PASSINGS: Uan Rasey, Hanan Porat
Uan Rasey
Trumpet player in ‘Chinatown’ and other films
Uan Rasey, 90, a first-call trumpet player for MGM and other studio orchestras best known for his evocative solo in Roman Polanski’s 1974 film “Chinatown,” died Sept. 26 at Kaiser Permanente Woodland Hills Medical Center, said his grandson Tristan Verstraeten. The Studio City resident hadheart problems.
Besides soloing in composerJerry Goldsmith’s Oscar-nominated score for “Chinatown,” Rasey played trumpet for many other film soundtracks, including “An American in Paris,” “Ben-Hur,” “Bye Bye Birdie,” “Cleopatra,” “Gigi,” “How the West Was Won,” “My Fair Lady,” “Singin’ in the Rain,” “Spartacus” and “West Side Story.”
He also played on scores for television and radio and in live orchestras throughout Los Angeles.
Uan (pronounced You-on) Rasey was born in Glasgow, Mont., in 1921 and taught himself to play the trumpet as a child. He moved with his family to Los Angeles in 1937. Rasey contracted polio as a child and spent his career playing trumpet while using crutches.
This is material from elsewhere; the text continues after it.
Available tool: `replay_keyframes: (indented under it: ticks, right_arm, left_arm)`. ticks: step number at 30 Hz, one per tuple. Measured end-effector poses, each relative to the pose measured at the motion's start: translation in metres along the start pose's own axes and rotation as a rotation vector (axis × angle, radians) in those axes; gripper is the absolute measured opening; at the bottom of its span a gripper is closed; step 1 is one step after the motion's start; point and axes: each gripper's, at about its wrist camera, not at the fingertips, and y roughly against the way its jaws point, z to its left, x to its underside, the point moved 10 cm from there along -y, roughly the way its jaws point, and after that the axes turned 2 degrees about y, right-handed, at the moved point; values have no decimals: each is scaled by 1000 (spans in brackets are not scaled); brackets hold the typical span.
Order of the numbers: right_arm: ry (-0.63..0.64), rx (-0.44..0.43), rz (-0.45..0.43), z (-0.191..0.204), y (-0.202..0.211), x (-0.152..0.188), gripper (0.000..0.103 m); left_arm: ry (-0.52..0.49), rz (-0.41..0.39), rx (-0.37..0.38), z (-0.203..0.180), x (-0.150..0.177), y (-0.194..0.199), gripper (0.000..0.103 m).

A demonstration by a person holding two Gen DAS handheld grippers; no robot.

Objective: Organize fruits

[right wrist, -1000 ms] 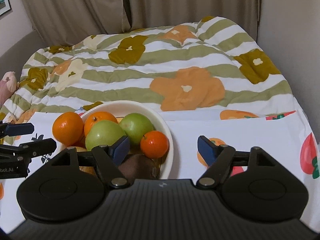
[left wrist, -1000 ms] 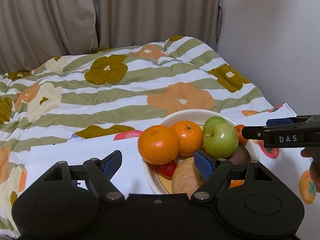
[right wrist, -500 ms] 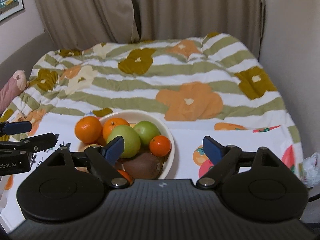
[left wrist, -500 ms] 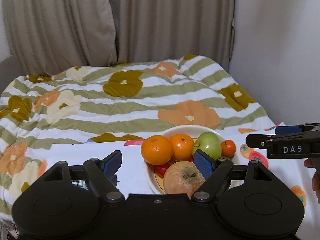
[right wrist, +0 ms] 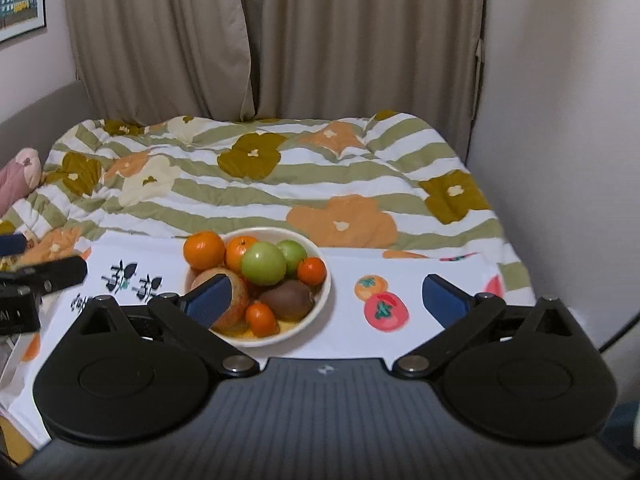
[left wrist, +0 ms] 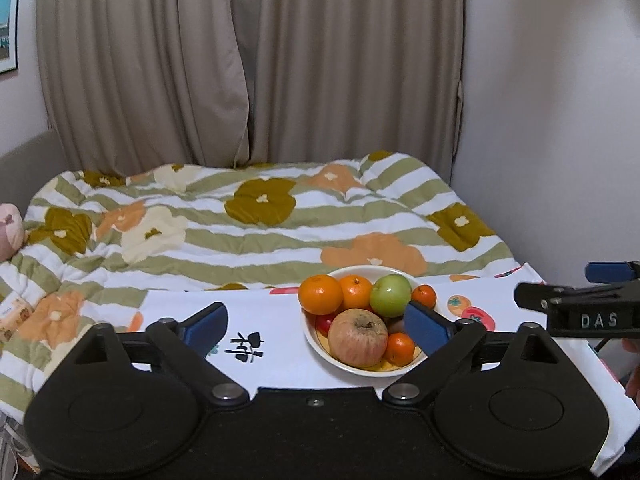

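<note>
A cream bowl sits on a white fruit-print cloth and holds oranges, green apples, a red-yellow apple, small mandarins and a kiwi. The bowl also shows in the right wrist view. My left gripper is open and empty, held back from the bowl's near left side. My right gripper is open and empty, held back from the bowl's near right side. Each gripper shows at the edge of the other's view.
A striped floral duvet covers the bed behind the cloth. Beige curtains hang at the back. A white wall stands on the right. A pink plush toy lies at the left edge.
Both grippers have pulled back and up from the bowl, so it looks smaller and farther. Both stay open and empty.
</note>
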Motion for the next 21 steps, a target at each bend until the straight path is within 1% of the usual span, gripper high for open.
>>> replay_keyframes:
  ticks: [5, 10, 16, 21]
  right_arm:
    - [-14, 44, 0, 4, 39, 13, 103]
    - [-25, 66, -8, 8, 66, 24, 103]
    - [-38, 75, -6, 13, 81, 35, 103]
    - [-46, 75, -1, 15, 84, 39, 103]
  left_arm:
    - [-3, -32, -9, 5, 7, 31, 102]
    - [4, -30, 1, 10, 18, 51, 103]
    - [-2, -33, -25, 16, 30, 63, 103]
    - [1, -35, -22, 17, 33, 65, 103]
In recent years, he had instructed high-profile horn players Arturo Sandoval, Jack Sheldon and others.
Hanan Porat
Advocate of Israel’s West Bank settler movement
Hanan Porat, 67, a driving force behind Israel’s settlement of the West Bank, died of cancer Tuesday, it was announced in Jerusalem.
Porat was a founder of the now-defunct movement Gush Emunim — Hebrew for “the bloc of the faithful” — a messianic movement committed to settling land that Israel captured in the 1967 Middle East war. Followers believe God promised the West Bank to the Jewish people, and they set out to cement Israeli sovereignty there by creating a large-scale civilian presence.
But even before Gush Emunim was founded in 1974, Porat was a leading figure in the settlement movement launched after Israel captured the West Bank, Gaza and East Jerusalem in 1967. He helped establish the first settlement in the West Bank, Kfar Etzion, on the site of a kibbutz that had been captured by the Jordanian army in 1948.
He later helped create the Jewish enclave in the biblical city of Hebron, which is currently one of the most radical settlements. Hebron’s ancient Jewish community was driven out after an Arab massacre in 1929.
Porat later turned to politics, and was elected to Israel’s parliament in 1981, serving, except for a four-year hiatus, through 1999.
Born in Palestine in 1943, Porat was reared on a kibbutz near Bethlehem on the West Bank. He was trained as a rabbi.
Today, about half a million Jewish settlers live in the West Bank and East Jerusalem. Israel withdrew settlers and soldiers from Gaza in 2005 — a move Porat strongly opposed.
Israeli settlements, built on land the Palestinians claim for a future state, are widely denounced internationally. Continued construction has been the latest wedge in relations with the Palestinians, who refuse to negotiate peace until the building stops.